Engineers in the Royal Australian Navy work on everything from maritime electronic systems to state-of-the-art ships and flight simulators. Now, their skills are set to be recognised through a new partnership with Engineers Australia.
Royal Australian Navy Senior Technical Sailors and Engineers can now obtain Chartered status in technical areas as well as leadership and management through a streamlined pathway.
Engineers Australia CEO Dr Bronwyn Evans said the civilian world doesn’t always appreciate the professionalism of Navy personnel, and that the agreement would help improve the Navy’s global credibility.
“Chartered and other credentials provided by EA will demonstrate this professionalism outside the defence community, not only on the national stage but on the international stage, as well through the international mobility agreements that EA is part of,” she said.
Director General Engineering – Navy Commodore Colin Dagg said this would provide Navy engineers, technologists and associates with international recognition of their skills and knowledge.
“Having more Chartered members will improve our global credibility and defensibility of technical decision-making, which is vital in an age of joint operations and global support arrangements,” he said.
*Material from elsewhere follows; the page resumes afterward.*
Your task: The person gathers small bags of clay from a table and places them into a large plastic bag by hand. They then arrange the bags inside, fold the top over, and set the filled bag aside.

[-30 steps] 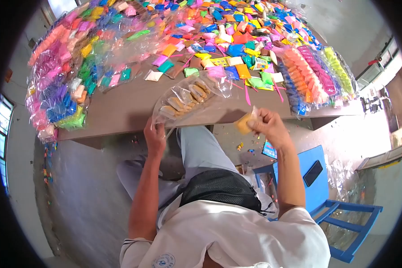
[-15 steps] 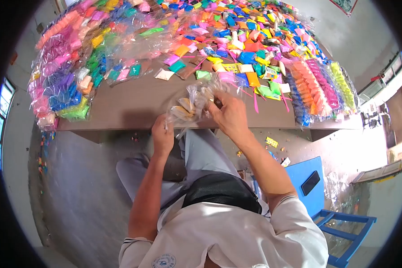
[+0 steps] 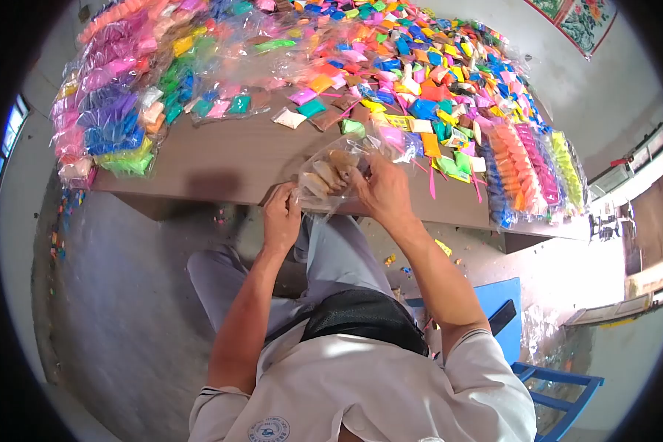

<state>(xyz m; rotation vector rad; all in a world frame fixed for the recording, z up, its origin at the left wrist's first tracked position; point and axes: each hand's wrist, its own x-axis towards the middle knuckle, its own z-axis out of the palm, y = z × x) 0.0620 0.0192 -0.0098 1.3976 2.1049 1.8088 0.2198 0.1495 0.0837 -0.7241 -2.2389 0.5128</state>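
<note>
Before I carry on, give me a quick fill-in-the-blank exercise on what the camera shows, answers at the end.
The number of hands touching the clear bag of tan packets is ____. Of the left hand and the right hand, the one nearer the phone is the ____ hand. The chair under the phone is coloured ____. The pouch at the person's waist is coloured ____.

Missing words: two; right; blue; black.
</note>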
“Becoming Chartered should be an aspiration of everyone involved in engineering, as it is independent recognition for meeting international standards of competency.”
Engineers Australia reviewed the training, qualifications and certifications within Navy engineering and found this met – and in some areas exceeded – that required by Engineers Australia and international standards.
The pathway to Chartered status has been included in the Defence Engineers and Senior Technicians Recognition Agreement (DESTRA), which was developed in 2018 to provide accreditation to Defence Force Aviation Engineers and Senior Technicians.
Following the success of this program, Engineers Australia worked with the Navy to amend the contract so all categories of maritime engineering were included.
Chartered Navy personnel will be added to the National Engineering Register (NER), and ranking personnel can also apply for Fellow and Engineering Executive status.
Evans said there was a long history between the organisation and the defence sector, with the first streamlined pathway developed with the Navy five years ago.
“At that time, a lot of investigation was done to map the work needed for career progression within the Navy, and the competencies that EA requires for Chartered status,” she said.
“It was evident that in all cases the Navy requirements met or exceeded EA’s requirements for Chartered. Due to the success of this work, we have entered into an expanded arrangement with the Navy.”
Not only does the agreement provide hard-earned recognition, Commodore Dagg said it also opens up more opportunities for career development.
“Our technical personnel work hard to maintain and sustain all of the Navy’s platforms to ensure we can fight and win at sea, and they deserve this acknowledgement,” he said.
“It’s about enabling a ‘thinking Navy’, so Navy people can take advantage of various colleges, technical societies and further education through the DESTRA.
“I’m excited to see not only the new agreement’s immediate benefits, but also where it leads the Navy and our people in the future.”